Copy each line in the data that includes the word "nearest".

(Exercise materials)
_____
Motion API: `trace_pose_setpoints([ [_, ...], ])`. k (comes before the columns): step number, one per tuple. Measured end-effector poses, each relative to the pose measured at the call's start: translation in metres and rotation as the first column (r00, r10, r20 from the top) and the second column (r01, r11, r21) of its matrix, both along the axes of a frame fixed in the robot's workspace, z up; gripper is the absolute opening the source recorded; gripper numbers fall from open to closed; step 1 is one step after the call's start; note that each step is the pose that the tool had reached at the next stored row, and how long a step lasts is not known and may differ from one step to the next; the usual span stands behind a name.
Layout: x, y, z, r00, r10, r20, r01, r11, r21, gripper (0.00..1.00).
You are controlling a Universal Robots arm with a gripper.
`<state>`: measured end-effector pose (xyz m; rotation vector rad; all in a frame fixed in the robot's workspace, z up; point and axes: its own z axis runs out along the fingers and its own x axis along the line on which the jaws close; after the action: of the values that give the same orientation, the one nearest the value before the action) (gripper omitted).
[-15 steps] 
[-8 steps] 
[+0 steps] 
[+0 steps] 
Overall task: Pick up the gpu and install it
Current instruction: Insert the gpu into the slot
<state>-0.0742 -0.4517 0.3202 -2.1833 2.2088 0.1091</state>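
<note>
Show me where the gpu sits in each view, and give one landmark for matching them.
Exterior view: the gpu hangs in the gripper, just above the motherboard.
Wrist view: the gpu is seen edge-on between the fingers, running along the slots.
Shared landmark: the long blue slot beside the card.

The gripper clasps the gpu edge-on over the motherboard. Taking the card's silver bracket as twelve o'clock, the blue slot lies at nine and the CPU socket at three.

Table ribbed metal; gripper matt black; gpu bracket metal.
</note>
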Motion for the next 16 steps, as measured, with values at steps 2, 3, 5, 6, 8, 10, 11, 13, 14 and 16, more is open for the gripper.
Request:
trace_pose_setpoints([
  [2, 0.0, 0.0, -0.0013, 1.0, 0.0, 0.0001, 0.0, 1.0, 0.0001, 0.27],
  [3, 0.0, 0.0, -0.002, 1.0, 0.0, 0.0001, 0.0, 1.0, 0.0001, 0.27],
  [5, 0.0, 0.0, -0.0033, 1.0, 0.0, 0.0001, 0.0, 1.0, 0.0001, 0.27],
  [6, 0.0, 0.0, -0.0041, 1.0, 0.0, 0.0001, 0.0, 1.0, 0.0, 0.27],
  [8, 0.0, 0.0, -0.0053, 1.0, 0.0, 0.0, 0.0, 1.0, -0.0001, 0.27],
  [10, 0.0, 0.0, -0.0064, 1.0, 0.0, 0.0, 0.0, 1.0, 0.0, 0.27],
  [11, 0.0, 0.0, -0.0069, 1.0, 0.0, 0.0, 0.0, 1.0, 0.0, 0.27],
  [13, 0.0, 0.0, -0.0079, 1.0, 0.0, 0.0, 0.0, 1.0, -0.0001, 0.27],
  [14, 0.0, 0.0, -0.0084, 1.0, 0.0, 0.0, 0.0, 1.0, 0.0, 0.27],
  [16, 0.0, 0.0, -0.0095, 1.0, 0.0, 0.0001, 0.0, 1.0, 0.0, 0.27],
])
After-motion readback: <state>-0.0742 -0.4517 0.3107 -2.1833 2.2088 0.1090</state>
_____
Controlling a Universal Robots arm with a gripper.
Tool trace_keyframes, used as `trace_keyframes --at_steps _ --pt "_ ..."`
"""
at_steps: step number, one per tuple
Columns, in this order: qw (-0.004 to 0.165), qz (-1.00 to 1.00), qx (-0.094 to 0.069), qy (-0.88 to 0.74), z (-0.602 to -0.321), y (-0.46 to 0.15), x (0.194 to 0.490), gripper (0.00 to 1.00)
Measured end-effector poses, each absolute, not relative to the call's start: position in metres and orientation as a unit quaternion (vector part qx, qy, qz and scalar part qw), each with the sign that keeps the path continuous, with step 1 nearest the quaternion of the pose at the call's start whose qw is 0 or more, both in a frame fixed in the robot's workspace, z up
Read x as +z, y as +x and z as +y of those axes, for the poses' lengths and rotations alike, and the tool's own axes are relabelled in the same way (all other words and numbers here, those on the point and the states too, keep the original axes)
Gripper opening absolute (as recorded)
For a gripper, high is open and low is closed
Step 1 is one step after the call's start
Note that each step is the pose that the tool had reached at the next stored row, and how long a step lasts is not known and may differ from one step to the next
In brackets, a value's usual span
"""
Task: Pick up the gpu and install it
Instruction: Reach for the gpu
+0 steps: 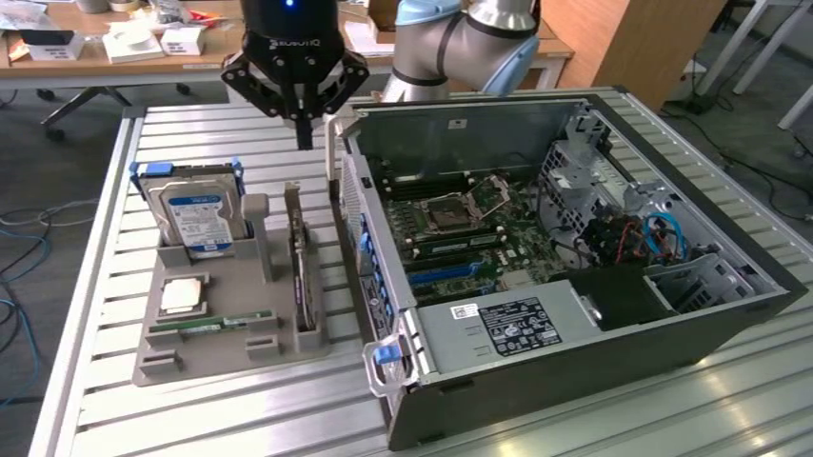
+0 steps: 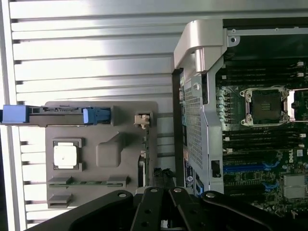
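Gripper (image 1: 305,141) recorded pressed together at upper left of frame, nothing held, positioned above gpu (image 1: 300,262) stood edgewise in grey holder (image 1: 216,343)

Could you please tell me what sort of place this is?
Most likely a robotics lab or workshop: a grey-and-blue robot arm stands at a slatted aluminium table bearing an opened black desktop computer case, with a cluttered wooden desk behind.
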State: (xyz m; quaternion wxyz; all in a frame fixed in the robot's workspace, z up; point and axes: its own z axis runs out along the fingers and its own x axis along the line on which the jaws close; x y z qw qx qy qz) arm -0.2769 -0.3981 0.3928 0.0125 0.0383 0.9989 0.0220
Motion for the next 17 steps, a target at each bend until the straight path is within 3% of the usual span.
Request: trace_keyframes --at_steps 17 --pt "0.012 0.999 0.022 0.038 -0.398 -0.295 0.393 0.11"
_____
(Solution to this problem)
`<state>`: measured end-effector pose (xyz m; rotation vector rad; all in a frame fixed in the robot's workspace, z up; point and axes: its own z axis runs out along the fingers and its own x axis along the line on which the jaws close; after the action: of the values that give the same orientation, the one nearest the value before the action) (gripper omitted).
Measured end-effector poses, each absolute, not relative to the call's start: position in metres and orientation as a unit quaternion (vector part qx, qy, qz and scalar part qw), each with the sign that keeps the path continuous, with step 1 nearest the quaternion of the pose at the call's start whose qw is 0 or more, both in a frame fixed in the robot's workspace, z up

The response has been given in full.